### Exercise:
When you reach the line with "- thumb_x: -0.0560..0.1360" in the data below, begin printing lines exactly, and stop once the line with "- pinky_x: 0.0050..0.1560" has been printed.
**** Data shown ****
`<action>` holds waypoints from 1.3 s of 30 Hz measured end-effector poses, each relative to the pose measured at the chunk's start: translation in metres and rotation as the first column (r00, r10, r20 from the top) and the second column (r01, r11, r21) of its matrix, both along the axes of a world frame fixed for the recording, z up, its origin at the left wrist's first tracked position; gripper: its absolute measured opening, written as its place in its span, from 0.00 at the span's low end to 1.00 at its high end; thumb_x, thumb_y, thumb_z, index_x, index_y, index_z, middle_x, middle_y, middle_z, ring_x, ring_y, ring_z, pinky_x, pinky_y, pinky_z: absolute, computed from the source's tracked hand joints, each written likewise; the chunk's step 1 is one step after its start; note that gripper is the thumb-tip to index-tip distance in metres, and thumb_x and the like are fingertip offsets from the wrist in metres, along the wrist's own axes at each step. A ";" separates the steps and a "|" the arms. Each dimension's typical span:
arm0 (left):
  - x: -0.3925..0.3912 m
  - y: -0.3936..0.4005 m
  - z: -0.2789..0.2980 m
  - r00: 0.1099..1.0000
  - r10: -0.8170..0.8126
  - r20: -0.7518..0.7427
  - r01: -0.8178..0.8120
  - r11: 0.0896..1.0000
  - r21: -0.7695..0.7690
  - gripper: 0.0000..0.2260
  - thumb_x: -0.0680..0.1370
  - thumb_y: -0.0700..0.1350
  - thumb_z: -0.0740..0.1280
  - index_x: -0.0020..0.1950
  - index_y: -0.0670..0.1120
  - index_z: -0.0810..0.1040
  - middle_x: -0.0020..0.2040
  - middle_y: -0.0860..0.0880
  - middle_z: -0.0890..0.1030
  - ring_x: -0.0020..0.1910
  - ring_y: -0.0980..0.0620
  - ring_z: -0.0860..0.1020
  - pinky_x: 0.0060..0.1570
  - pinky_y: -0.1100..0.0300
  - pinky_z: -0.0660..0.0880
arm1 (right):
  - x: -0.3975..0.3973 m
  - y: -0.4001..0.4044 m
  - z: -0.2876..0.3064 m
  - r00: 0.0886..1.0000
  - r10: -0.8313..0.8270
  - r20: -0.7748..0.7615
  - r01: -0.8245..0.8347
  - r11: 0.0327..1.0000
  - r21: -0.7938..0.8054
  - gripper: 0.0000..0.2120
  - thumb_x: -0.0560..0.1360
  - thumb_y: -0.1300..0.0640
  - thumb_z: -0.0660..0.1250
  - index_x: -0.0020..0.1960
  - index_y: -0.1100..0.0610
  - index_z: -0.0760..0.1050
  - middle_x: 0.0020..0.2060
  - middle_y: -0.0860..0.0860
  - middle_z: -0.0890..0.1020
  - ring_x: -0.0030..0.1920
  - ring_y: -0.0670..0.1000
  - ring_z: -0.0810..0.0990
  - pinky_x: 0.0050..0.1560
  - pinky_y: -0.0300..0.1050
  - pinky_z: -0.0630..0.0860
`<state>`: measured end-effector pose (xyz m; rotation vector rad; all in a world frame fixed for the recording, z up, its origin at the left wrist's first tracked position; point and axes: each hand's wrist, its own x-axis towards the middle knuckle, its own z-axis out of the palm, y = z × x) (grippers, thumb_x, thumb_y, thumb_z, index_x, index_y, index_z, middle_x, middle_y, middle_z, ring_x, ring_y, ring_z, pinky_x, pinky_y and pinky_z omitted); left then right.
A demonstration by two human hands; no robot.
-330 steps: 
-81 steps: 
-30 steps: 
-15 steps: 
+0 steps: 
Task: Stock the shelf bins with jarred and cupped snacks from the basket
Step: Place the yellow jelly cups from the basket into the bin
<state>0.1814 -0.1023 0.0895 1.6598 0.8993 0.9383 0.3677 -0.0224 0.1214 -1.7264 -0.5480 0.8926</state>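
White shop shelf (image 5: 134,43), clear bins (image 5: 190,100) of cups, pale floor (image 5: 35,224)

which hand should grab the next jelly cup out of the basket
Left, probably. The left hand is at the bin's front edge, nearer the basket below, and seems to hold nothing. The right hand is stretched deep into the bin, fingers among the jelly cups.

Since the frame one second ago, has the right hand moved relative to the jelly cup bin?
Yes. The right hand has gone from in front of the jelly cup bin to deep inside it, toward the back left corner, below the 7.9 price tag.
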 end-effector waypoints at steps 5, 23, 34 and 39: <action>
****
### Task answer:
  - thumb_x: -0.0560..0.1360
  - thumb_y: -0.1300..0.0640
  - thumb_z: -0.0660..0.1250
  - index_x: -0.0020..0.1960
  - index_y: -0.1100..0.0610
  - index_z: -0.0760..0.1050
  - middle_x: 0.0020..0.2060
  - middle_y: -0.0860..0.0860
  - middle_z: -0.0890..0.1020
  - ring_x: -0.0030..0.1920
  - ring_y: -0.0670..0.1000
  - ring_z: -0.0810..0.0990
  - pinky_x: 0.0050..0.1560

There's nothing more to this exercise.